Step 5: Prioritize Actions—Don’t Try to Fix Everything at Once
MarketMuse will give you a long list of “opportunities.” You don’t need to chase them all. Focus on a handful that are: - Relevant to your audience - Realistic for your resources - Likely to move the needle (traffic, leads, authority, etc.)
Be ruthless: - Ignore “gaps” that don’t fit your brand or expertise. - Don’t waste time chasing every keyword suggestion. Pick the ones that make sense.
Quick Prioritization Matrix: | Opportunity | Relevance | Difficulty | Potential Impact | |-------------|-----------|------------|-----------------| | Add expert insights | High | Medium | High | | Cover obscure subtopic | Low | High | Low | | Add real-world examples | High | Low | Medium |
Step 6: Turn Insights Into Actionable Content Briefs
Now, actually use what you’ve learned. Build a content brief for yourself or your writers that’s more than just “include these keywords.”
Include: - Primary goal: What’s the main takeaway or action for the reader? - Key topics to cover: The essentials from MarketMuse, plus any gaps you spotted. - Unique angle: How will your piece stand out from the competition? - Format recommendations: Lists, how-tos, charts—whatever the competitors missed. - Sources & examples: If competitors never cite real data, find some.
Remember: A good brief is specific, not just “make it better than the competition.”
Step 7: Review & Iterate—Don’t Trust Any Tool Blindly
Once your content is live, don’t just sit back. Check how it performs—MarketMuse will show you new competitors, new gaps, and how you stack up.

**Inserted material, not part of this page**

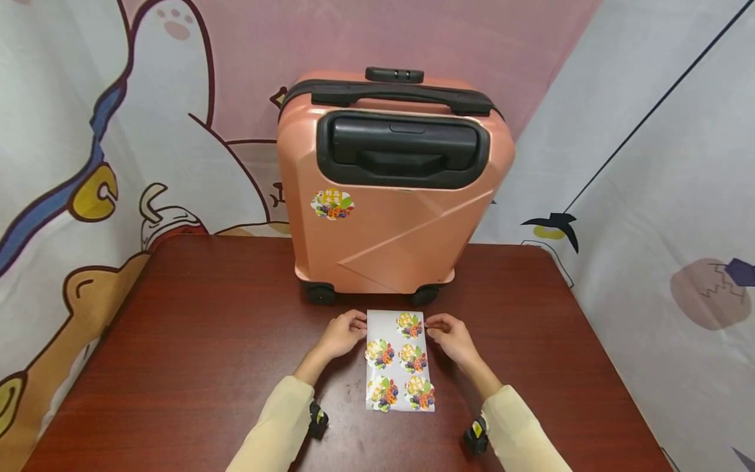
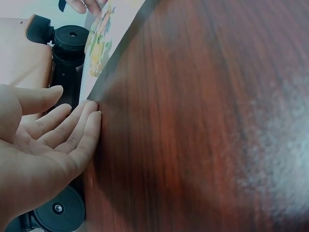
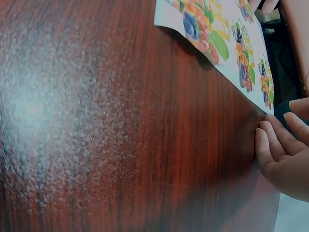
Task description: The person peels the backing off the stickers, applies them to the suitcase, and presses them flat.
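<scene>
A white sheet (image 1: 380,324) with several colourful fruit stickers (image 1: 412,358) lies on the table in the head view. At its upper left edge is my left hand (image 1: 343,334), fingertips by the corner and thumb held apart in the left wrist view. My right hand (image 1: 452,337) is at the upper right edge; the right wrist view shows its loosely bent fingers (image 3: 277,140) by the sheet's corner, the thumb separate. Neither hand pinches the paper. Behind the sheet stands an orange-pink suitcase (image 1: 383,229), with a matching fruit sticker (image 1: 333,204) on its left side.
The suitcase rests upright on the reddish-brown table (image 1: 177,341), its black wheels (image 1: 321,294) just beyond the sheet. A black handle (image 1: 404,147) is recessed in its upper front. A cartoon-printed cloth (image 1: 619,164) hangs around the table's back and sides.
</scene>
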Motion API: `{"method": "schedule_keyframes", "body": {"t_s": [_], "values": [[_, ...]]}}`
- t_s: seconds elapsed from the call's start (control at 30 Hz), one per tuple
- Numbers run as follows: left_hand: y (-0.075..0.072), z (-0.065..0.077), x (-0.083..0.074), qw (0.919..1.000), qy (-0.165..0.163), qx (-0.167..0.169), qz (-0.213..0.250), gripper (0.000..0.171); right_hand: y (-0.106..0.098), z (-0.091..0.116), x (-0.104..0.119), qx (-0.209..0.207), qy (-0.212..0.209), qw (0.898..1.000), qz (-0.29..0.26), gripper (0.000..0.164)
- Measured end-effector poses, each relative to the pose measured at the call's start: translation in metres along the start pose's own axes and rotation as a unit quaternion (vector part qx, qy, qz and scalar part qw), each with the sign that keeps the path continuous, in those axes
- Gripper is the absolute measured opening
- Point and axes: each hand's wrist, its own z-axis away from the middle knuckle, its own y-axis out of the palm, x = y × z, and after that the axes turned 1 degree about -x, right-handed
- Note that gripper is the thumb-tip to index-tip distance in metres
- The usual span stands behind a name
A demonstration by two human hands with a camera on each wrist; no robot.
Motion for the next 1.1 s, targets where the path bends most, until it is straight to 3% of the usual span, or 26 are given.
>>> {"method": "schedule_keyframes", "body": {"t_s": [0.17,0.53,0.7,0.73,0.83,1.1], "values": [[0.000,0.000,0.000,1.0000,0.000,-0.001,0.002,0.024,0.000,0.006,0.013,0.008,-0.003,1.000,-0.001,0.019],[0.000,-0.003,0.003,0.9998,0.006,-0.020,0.003,0.020,0.001,0.000,0.003,-0.001,-0.003,1.000,-0.018,0.021],[0.001,-0.004,0.003,0.9993,0.012,-0.034,0.007,0.017,0.000,0.000,0.000,-0.001,-0.049,0.998,-0.044,0.018],[0.001,-0.004,0.003,0.9992,0.011,-0.037,0.009,0.016,-0.001,-0.003,-0.008,0.008,-0.074,0.995,-0.060,0.017],[0.001,-0.004,0.001,0.9989,0.005,-0.044,0.016,0.014,-0.001,-0.003,-0.008,0.013,-0.091,0.993,-0.078,0.017],[0.001,-0.005,-0.004,0.9973,-0.006,-0.070,0.022,0.012,0.005,-0.001,0.010,-0.008,-0.009,0.999,-0.038,0.023]]}}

What’s worth tracking: - Actual rankings and traffic: Not just Content Score. - Reader feedback and engagement: Are people staying, sharing, or bouncing fast?
When to update: - If a new competitor pops up with something genuinely better, learn from it—but don’t just copy. - If you spot a gap in your own coverage, update your content.
What Works, What Doesn’t, and What to Ignore
Works: - Spotting topic gaps and thin spots in competitor content. - Building better briefs based on real analysis, not just guesswork. - Prioritizing fixes that actually matter.
Doesn’t work: - Blindly chasing every keyword or suggested topic. - Trusting word count recommendations over your audience’s needs. - Thinking higher “optimization” scores = better content.
Ignore: - Overly technical metrics unless you know why they matter. - Template advice that doesn’t fit your brand or goals.
Keep It Simple, Iterate, and Don’t Overthink It
There’s no magic bullet in competitor analysis. Tools like MarketMuse can help you spot real gaps and opportunities, but they don’t replace actual thinking. Start simple: pick the right competitors, look for what’s missing, and use that to guide your content. Test, tweak, and improve over time. That’s what gets results—not obsessing over every last metric or chasing the latest SEO fad.